TASK DESCRIPTION: Search the listing below for the string "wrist" and copy every line where it occurs.

SOURCE MATERIAL:

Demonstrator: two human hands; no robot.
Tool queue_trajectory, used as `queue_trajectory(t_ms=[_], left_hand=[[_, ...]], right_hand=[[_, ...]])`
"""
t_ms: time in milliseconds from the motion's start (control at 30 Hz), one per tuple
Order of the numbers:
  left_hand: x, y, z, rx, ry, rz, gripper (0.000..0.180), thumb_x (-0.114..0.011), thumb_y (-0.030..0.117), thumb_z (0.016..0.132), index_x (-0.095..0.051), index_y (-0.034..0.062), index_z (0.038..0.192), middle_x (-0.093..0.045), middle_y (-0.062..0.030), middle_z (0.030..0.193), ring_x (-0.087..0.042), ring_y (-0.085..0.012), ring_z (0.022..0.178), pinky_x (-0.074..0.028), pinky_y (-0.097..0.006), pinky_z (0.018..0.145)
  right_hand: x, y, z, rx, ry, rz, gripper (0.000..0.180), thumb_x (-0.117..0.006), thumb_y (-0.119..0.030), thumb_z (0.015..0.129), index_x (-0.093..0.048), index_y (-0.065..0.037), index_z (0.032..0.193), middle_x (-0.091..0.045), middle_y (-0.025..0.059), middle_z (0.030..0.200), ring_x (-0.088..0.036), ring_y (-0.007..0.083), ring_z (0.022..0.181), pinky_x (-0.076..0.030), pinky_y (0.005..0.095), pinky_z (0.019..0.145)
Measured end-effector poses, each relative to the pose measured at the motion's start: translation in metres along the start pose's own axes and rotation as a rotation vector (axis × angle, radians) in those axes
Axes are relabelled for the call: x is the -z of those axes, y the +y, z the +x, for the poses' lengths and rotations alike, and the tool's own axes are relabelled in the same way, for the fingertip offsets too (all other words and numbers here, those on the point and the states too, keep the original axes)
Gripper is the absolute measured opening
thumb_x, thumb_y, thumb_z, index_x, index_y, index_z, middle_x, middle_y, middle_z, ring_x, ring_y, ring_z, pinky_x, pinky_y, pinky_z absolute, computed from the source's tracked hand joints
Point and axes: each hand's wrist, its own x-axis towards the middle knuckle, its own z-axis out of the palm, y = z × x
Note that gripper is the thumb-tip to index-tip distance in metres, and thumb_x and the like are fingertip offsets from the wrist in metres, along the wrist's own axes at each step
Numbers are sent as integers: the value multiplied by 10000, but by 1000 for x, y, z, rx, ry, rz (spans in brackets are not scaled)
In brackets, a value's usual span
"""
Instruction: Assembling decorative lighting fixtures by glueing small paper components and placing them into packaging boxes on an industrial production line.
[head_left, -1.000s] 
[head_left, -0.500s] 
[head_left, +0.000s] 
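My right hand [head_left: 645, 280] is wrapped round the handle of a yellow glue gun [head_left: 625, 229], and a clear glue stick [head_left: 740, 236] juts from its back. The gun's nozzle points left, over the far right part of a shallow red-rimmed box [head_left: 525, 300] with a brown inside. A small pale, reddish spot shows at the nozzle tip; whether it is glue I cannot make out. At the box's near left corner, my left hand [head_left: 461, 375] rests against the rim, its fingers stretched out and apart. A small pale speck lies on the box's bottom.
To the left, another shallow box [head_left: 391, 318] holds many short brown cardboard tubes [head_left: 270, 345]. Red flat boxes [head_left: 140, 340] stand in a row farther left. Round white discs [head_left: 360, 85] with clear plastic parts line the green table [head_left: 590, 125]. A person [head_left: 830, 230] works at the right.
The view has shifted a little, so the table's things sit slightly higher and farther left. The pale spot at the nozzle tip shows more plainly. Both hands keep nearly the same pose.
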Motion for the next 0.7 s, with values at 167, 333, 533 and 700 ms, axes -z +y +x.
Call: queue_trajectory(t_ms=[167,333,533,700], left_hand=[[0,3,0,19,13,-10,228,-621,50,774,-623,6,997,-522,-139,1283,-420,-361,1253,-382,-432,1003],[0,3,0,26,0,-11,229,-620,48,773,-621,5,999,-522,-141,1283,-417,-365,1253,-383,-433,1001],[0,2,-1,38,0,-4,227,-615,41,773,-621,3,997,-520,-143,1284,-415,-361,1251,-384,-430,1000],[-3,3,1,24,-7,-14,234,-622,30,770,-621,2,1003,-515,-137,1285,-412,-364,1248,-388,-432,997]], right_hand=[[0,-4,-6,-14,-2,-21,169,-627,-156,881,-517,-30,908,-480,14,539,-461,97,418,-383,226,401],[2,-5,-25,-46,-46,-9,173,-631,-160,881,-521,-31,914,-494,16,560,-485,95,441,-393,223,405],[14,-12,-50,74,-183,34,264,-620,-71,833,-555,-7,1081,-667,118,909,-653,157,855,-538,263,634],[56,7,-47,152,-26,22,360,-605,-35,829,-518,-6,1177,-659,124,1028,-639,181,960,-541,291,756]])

ANSWER TO THE PROBLEM:
Point and axes: each hand's wrist, its own x-axis towards the middle knuckle, its own z-axis out of the palm, y = z × x
Note that gripper is the thumb-tip to index-tip distance in metres, and thumb_x and the like are fingertip offsets from the wrist in metres, along the wrist's own axes at each step

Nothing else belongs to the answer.